> Task details: Repeat exactly the lines of the entries below from the one with "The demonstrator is" through the one with "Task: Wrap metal", both ends included, and nothing else.

> Data extract:
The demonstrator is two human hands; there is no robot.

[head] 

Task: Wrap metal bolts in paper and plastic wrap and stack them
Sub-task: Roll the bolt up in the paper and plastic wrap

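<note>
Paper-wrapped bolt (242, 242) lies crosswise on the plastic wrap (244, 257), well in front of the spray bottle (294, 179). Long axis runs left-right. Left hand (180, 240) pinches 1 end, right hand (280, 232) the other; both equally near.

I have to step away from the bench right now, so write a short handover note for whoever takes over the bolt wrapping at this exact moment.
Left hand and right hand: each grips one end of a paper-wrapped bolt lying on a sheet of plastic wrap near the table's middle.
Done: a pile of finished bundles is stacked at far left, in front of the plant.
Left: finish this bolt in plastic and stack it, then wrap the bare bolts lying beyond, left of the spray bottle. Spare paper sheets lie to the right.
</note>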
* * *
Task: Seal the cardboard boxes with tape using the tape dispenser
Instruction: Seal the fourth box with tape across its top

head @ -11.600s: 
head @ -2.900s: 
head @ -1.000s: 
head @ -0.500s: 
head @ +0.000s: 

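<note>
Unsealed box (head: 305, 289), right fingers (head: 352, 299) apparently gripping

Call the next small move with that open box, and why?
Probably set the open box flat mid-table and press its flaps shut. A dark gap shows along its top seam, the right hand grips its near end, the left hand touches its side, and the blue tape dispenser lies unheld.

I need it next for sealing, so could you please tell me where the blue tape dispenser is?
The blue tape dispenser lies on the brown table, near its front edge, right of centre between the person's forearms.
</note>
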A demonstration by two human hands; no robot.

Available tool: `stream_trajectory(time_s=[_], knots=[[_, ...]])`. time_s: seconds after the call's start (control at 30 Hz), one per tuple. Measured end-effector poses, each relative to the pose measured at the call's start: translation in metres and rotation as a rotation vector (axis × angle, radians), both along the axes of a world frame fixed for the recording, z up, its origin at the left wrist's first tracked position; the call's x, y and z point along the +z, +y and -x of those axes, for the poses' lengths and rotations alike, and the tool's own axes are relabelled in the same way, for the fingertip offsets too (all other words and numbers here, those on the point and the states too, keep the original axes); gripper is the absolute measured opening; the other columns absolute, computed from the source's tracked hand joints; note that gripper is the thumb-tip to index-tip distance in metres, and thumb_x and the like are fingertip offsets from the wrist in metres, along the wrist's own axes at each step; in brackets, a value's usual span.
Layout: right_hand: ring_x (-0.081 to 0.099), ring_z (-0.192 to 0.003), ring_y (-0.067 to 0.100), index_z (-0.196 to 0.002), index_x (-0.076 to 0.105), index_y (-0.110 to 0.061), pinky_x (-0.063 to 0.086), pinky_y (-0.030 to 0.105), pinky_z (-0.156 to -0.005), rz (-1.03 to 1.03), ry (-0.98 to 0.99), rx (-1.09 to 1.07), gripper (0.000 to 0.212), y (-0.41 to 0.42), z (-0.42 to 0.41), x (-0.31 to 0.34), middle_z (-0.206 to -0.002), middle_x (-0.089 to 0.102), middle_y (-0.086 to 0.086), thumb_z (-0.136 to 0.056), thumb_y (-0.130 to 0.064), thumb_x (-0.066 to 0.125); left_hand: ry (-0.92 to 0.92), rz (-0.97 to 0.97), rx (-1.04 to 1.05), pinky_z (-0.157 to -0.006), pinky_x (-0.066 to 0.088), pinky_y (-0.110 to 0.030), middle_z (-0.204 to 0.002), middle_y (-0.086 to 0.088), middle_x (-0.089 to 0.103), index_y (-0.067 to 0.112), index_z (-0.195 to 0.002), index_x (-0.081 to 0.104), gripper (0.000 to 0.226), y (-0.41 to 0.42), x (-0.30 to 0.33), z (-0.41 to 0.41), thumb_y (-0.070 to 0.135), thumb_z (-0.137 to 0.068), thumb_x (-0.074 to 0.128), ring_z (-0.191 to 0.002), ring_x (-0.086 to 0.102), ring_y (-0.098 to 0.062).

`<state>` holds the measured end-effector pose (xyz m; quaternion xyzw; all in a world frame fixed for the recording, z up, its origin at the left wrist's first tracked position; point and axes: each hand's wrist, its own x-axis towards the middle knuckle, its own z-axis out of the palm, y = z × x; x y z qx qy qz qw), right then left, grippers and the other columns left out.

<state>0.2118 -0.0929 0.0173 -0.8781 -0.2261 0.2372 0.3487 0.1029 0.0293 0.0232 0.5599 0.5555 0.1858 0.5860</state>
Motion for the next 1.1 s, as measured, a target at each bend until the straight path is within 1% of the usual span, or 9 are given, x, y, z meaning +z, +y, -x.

> Solution to this exercise:
The demonstrator is two human hands; there is no robot.

[head] 

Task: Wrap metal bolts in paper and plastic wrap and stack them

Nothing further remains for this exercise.